Zur Begründung verweist es auf die Einspruchsentscheidung. Ergänzend trägt es vor, der Kläger habe erstmals im Klageverfahren detaillierte Angaben zu den Aufgaben gemacht, die seinen Kindern im landwirtschaftlichen Betrieb zugewiesen worden seien. Er habe erstmals geltend gemacht, daß der Arbeitslohn der Kinder auf der Basis einer monatliche Mindestarbeitszeit von 50 Stunden ermittelt worden sei. Der Kläger und seine Ehefrau seien im Rahmen der Betriebsprüfung sehr wohl nach der Art der von den Kindern übernommenen Tätigkeiten und nach den Kriterien zur Bemessung des Arbeitslohns befragt worden. Hierzu hätten sie jedoch bei weitem nicht derart konkret geantwortet, wie dies nunmehr im Klageverfahren dargestellt werde.

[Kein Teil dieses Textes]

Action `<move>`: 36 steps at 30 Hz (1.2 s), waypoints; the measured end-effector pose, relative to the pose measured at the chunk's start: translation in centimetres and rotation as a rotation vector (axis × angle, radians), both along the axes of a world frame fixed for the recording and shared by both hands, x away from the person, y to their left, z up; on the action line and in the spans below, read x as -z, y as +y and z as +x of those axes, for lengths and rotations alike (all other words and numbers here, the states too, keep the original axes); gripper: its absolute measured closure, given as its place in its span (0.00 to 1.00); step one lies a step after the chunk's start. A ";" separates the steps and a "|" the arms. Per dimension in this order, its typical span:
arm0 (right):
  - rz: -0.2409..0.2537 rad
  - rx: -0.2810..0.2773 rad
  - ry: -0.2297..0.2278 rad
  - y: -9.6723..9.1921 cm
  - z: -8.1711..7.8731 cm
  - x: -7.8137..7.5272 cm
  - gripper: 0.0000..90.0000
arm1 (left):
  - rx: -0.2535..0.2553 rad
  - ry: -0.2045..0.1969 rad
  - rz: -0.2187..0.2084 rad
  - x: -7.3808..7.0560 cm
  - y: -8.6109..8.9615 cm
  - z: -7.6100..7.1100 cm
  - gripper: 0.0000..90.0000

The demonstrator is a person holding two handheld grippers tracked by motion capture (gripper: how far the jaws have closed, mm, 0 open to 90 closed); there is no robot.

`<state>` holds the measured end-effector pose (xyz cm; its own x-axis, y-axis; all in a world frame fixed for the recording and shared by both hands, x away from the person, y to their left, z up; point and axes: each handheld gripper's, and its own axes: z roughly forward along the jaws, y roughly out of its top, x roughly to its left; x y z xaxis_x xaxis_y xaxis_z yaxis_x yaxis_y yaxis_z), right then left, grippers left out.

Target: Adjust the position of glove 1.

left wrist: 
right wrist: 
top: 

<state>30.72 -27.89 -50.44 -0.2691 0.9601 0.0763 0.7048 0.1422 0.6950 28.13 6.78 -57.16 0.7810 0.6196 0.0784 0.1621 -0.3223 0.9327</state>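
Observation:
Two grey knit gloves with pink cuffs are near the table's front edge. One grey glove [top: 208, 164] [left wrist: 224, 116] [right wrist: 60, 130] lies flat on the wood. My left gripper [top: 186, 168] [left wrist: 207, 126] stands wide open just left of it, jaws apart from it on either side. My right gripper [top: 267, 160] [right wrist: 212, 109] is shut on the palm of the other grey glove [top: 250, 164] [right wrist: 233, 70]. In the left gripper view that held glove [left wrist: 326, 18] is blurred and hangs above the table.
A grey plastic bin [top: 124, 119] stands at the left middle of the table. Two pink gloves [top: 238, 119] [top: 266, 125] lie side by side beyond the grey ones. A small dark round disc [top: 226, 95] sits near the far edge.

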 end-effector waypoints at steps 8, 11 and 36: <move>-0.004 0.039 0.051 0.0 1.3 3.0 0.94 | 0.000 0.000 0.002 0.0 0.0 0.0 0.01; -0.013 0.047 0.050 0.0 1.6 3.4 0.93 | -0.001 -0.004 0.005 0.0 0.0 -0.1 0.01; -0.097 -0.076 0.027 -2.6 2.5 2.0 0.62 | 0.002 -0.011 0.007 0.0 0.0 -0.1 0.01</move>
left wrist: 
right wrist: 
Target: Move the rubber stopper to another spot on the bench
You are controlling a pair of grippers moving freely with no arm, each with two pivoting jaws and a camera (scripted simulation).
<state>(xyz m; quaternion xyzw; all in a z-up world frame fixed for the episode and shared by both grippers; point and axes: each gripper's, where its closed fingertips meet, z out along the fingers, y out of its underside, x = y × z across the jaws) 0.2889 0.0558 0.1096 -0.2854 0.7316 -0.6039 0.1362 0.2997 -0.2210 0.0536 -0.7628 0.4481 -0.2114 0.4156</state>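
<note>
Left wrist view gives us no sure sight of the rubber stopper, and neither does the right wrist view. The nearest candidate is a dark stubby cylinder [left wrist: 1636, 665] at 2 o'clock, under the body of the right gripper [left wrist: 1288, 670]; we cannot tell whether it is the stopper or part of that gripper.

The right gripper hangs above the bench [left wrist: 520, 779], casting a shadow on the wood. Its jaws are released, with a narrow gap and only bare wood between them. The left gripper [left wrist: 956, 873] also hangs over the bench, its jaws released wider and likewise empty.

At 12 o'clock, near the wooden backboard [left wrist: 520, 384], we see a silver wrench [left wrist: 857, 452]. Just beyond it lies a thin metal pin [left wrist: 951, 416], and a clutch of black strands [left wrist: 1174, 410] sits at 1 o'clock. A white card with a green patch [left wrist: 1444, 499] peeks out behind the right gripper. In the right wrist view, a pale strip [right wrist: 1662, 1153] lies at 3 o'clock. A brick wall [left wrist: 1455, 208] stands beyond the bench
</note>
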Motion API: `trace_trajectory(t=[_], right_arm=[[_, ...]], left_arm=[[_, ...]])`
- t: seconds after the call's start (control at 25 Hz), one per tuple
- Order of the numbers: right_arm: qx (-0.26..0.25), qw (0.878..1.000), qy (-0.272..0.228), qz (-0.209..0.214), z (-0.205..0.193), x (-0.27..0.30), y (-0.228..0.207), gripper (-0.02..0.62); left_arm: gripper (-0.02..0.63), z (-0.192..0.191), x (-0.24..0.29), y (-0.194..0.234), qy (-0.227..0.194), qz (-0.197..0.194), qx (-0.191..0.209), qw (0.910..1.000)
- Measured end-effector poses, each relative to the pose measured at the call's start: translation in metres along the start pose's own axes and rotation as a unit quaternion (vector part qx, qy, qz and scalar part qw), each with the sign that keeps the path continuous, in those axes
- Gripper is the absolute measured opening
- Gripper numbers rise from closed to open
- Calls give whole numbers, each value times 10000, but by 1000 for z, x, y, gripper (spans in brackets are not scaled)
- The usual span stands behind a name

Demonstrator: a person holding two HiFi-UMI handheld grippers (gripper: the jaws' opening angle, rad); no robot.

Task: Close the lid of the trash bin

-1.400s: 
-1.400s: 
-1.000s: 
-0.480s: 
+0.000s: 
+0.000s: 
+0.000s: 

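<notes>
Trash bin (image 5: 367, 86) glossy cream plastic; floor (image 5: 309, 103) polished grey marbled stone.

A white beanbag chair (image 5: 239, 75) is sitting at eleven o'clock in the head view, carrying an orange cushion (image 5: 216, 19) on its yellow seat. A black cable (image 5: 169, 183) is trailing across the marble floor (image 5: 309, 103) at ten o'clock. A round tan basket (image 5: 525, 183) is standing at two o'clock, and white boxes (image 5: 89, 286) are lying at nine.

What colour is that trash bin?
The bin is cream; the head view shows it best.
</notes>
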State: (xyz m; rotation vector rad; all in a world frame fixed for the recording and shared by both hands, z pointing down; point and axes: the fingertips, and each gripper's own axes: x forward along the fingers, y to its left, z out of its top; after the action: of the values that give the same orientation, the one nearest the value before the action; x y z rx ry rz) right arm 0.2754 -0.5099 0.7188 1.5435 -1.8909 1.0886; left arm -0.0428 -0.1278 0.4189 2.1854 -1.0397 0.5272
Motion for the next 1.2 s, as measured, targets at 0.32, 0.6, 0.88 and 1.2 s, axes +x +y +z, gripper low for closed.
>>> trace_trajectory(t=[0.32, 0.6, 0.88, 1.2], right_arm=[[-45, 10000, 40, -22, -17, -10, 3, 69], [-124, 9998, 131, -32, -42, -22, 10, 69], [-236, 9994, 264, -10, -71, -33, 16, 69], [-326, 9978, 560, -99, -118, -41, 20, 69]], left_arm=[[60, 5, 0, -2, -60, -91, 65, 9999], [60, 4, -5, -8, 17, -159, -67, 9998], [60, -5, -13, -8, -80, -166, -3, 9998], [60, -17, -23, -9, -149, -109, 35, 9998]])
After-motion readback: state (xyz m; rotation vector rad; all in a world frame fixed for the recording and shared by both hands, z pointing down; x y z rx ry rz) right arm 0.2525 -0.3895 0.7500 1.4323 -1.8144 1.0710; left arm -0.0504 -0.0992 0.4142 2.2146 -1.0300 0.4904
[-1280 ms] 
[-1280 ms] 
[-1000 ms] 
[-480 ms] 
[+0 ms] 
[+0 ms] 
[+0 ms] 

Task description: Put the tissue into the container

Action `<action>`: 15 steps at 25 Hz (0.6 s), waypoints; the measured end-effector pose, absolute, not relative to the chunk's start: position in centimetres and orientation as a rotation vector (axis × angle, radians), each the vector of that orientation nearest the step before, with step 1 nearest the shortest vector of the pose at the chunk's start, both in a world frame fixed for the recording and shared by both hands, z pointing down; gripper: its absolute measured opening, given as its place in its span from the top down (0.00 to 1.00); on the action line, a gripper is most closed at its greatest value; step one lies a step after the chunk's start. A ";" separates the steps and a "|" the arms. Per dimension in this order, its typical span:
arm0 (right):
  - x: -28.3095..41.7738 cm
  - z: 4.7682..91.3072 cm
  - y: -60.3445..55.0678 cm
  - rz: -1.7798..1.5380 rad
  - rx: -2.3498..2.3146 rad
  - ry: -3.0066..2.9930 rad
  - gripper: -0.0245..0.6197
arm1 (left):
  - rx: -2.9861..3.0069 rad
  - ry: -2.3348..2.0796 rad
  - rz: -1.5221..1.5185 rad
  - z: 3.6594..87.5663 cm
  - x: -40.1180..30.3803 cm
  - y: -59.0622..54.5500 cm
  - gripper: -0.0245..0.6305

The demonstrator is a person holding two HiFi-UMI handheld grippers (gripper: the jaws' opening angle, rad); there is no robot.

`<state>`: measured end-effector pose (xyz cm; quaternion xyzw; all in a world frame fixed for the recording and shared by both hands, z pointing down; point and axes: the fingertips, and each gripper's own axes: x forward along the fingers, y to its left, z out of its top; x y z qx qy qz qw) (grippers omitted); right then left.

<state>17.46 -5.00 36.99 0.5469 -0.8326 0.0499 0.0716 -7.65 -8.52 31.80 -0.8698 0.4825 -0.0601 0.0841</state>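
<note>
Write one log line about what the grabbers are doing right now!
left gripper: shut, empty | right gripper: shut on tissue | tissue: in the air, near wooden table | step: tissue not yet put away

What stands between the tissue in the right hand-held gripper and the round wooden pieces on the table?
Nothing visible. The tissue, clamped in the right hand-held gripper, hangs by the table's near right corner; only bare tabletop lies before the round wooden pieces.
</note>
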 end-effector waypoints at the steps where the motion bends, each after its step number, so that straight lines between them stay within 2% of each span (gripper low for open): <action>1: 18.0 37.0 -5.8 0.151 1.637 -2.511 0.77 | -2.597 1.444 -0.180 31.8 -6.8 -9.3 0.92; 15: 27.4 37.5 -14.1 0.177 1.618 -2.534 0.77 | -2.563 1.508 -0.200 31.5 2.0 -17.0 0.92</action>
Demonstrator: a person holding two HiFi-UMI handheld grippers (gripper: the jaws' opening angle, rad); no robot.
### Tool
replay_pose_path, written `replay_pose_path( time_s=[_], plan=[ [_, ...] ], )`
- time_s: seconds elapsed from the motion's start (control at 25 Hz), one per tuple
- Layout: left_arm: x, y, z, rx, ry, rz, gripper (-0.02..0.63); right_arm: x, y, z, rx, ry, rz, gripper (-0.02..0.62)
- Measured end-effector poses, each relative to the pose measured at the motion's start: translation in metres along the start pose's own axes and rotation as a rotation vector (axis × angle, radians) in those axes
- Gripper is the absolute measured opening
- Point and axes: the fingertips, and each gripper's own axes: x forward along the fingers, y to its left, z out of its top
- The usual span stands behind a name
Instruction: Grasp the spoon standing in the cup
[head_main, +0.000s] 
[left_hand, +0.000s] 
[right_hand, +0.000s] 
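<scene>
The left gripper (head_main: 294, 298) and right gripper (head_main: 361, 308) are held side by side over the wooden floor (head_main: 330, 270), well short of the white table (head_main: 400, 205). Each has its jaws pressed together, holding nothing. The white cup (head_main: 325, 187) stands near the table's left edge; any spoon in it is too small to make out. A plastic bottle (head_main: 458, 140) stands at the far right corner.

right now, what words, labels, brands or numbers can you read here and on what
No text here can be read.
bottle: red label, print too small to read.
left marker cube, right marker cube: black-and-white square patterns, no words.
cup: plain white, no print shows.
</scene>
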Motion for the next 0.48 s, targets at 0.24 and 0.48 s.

Es werde vom Kläger nicht näher dargelegt, in welchem Umfang die Tochter z.B. im Haushalt gearbeitet habe. Das Arbeitsverhältnis mit dem Sohn sei nicht als Aushilfsbeschäftigung nach § 40 a Abs. 2 EStG behandelt worden. Vielmehr sei die Form des ordentlichen Arbeitsverhältnisses mit Lohnsteuerkarte gewählt worden. Mangels Erreichen der Tabelleneingangsstufe habe sich keine Steuerschuld ergeben. Folgerungen daraus seien jedoch nicht gezogen worden. Es seien weder Vereinbarungen über Urlaub, Lohnfortzahlungen oder Kündigung des Arbeitsverhältnisses dargelegt noch seien Lohnaufzeichnungen in irgendeiner Form gefertigt worden, so daß von einer Vereinbarung und Durchführung wie zwischen fremden Dritten nicht ausgegangen werden könne. Das FA sehe deshalb keine Veranlassung, der nunmehr vorgetragenen Sachverhaltsdarstellung mehr Gewicht beizumessen, als den im Verlauf der Prüfung und im Einspruchsverfahren gemachten Ausführungen.

Auf Antrage des Berichterstatters vertrat das FA mit Schreiben vom 25. November 1994 die Auffassung, zwischen dem Kläger und seiner Ehefrau liege eine Mitunternehmerschaft vor. Auf die Durchführung einer gesonderten und einheitlichen Feststellung der Einkünfte aus Land- und Forstwirtschaft könne jedoch verzichtet werden, weil es sich um einen Fall von geringer Bedeutung handele.

Am 16. März 1995 fand eine mündliche Verhandlung statt. In ihr wurden die Kinder des Klägers, S. und D. zu den Einzelheiten des Abschlusses und der Durchführung der streitigen Arbeitsverhältnisse und der Betriebsprüfer … F. zu der Frage vernommen, welche Angaben der Kläger hierzu während der Betriebsprüfung gemacht hat. Wegen der näheren Einzelheiten wird auf die Sitzungsniederschrift Bezug genommen.